AP Analysis: Trump's economic policy rooted in debt
Josh Boak, AP Economics Writer | 2/12/2018, 5:52 p.m.
"It's not a sugar high," White House budget director Mick Mulvaney told Fox News on Sunday. "We have fundamentally changed the structure of the American economy to where we think we can change the long-term trends of our growth possibilities."
But investors are unconvinced. They're already starting to charge the government higher interest rates in anticipation of rising deficits. The yield on the 10-year U.S. Treasury climbed as high as 2.89 percent on Monday, up from a recent low of 2.06 percent in September.
Many forecasters assume that any economic upswing is temporary, but the Trump budget sees no end in sight.
Trump's budget overlaps with the mass retirement of baby boomers, whose use of programs such as Medicare and Social Security will likely cause government expenditures and the debt to keep increasing.

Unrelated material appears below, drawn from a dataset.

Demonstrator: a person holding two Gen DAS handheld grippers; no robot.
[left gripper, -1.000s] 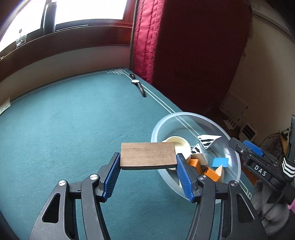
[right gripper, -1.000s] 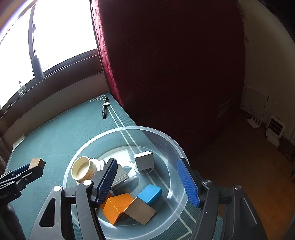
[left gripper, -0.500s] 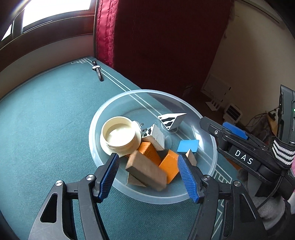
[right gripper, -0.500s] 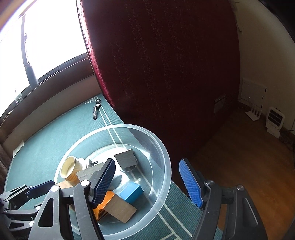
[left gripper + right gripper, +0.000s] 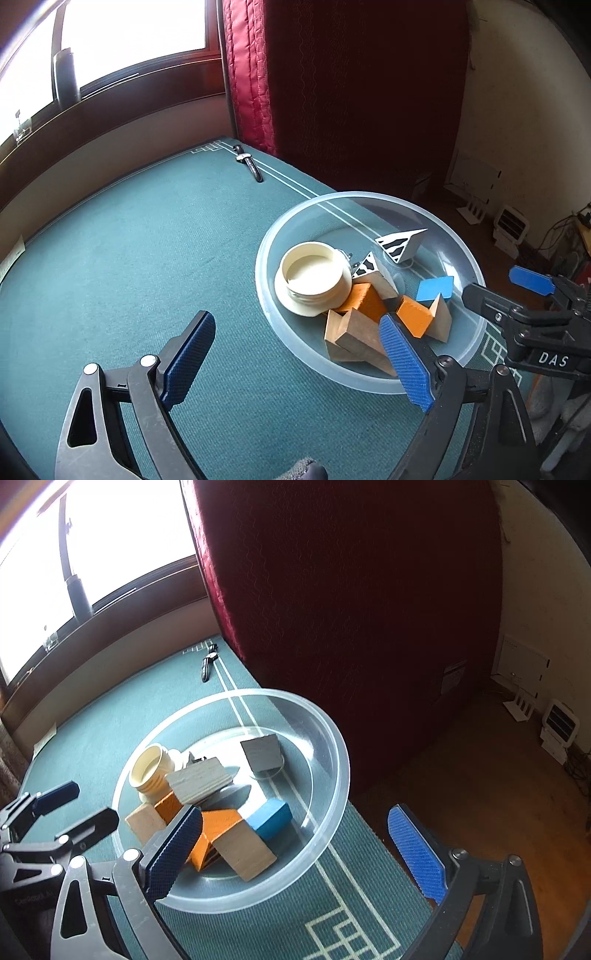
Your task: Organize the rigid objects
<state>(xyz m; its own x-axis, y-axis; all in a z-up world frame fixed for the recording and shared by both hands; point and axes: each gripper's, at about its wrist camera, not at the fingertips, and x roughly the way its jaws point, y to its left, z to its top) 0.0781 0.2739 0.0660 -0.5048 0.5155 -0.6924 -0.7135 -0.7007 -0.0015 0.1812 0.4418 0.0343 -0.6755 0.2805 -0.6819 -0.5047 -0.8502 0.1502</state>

Indeed, the government is borrowing more at a moment when unemployment is already at a 17-year low of 4.1 percent, a time when many economists say it should be repairing its balance sheet by borrowing less.
Even before the tax cuts and two-year spending deal, the Congressional Budget Office estimated that publicly held debt would equal more than 90 percent of the U.S. economy in 2027. The Trump budget assumes savings that would put the debt at less than 75 percent of the economy.
Trump achieves some of his debt savings by slashing Medicare by $554 billion over the next decade among other substantial cuts to programs at the Labor Department, the Environmental Protection Agency and elsewhere. But he also assumes that the entire economy will be $3.1 trillion bigger than previously forecast because of his policies.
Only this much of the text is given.